Freckles in April: Review: Karen by Marie Killilea

Friday, October 22, 2010

Review: Karen by Marie Killilea



A few weeks ago I was talking to the lovely EK and somehow we got to talking about reading and the mail and whatnot and we ended the conversation by deciding to start sending packages of books or other fun things to each other. I started by sending her an ARC of Matched by Ally Condie. She reciprocated by sending me an old, slightly battered copy of Karen by Marie Killilea. And I'm already planning my next three packages to her and have decided this was pretty much the best idea ever. Getting a (mostly) unexpected package from a friend is enough to completely make your day.

Karen is an incredibly charming book. It's the true story of a little girl growing up with cerebral palsy in the 1940s when no one really knew what it was or what to do about it. When it became apparent that something was wrong with their baby girl, Marie and Jimmy Killilea were told to put her in an institution and forget about her as people with cerebral palsy "have no mentality."

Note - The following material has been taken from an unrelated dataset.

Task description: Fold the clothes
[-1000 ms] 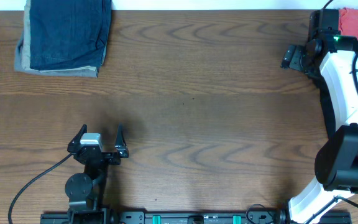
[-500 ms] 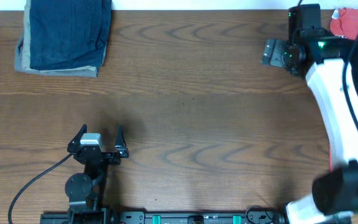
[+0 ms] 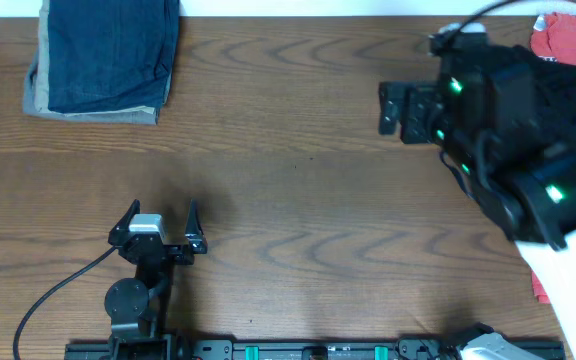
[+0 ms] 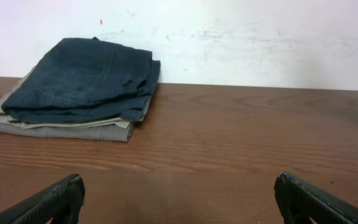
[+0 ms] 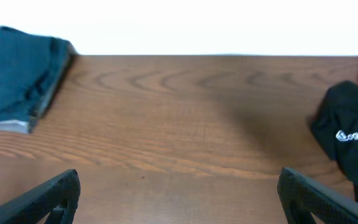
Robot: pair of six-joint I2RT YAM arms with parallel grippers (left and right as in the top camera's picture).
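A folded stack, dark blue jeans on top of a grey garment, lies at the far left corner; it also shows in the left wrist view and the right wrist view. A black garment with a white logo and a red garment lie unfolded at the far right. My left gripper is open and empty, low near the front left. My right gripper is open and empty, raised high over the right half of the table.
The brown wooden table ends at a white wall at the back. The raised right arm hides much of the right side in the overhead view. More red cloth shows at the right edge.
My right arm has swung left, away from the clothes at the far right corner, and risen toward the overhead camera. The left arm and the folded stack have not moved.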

The story of Karen's growth and development and her family's fierce loyalty and fight on behalf of those with cerebral palsy is so sweet. But what has really struck be about this book is how different the field of medicine has become over the past 60 years. After giving birth, Marie stays in the hospital for at least a week and spends most of that time away from her baby. Karen's doctor suspected she had cerebral palsy, possibly for a long period of time, but didn't tell her parents about it until they begged him to tell them why their almost year old daughter was still laying there like an infant. There have been so many little things that just boggle my mind and make me grateful to live when I do (and that I'm healthy and so are my children).

A lovely read, perfect for lounging on the couch and enjoying the cool, rainy days we had this week!

2 comments:

  1. The birthing/hospital scenes were the stuff of nightmares for me. The part that really stuck me was that the nurses wheeled her back to her room after giving birth and started fixing her hair and make up for her husband. My goodness. This is why we needed feminism. God forbid having your face on after giving birth to a tiny baby who might not live is the last thing on your mind. It made me sad when she said great grandma was missing something by not bringing the baby home from the hospital when it was her generation who missed out the most by not being able to bond with their baby for the first week of life, not being able to hold their newborn and to breastfeed if they wanted to. I couldn't imagine it. Sometimes I do wonder when bonding really occurred in those days. Whether that really happened when the child was already home and several weeks old. Marie claims to have adored Karen right away, when she only glimpsed her face and never held her. Isn't it strange how, back then they would have found it so cruel so send a child away to daycare for most of the day at six weeks but accepted not being able to hold their newborn and easily relinquished the baby to be cared for by strangers for the first week of their life so they can "rest"? It's fascinating in a way, how it's all social conditioning.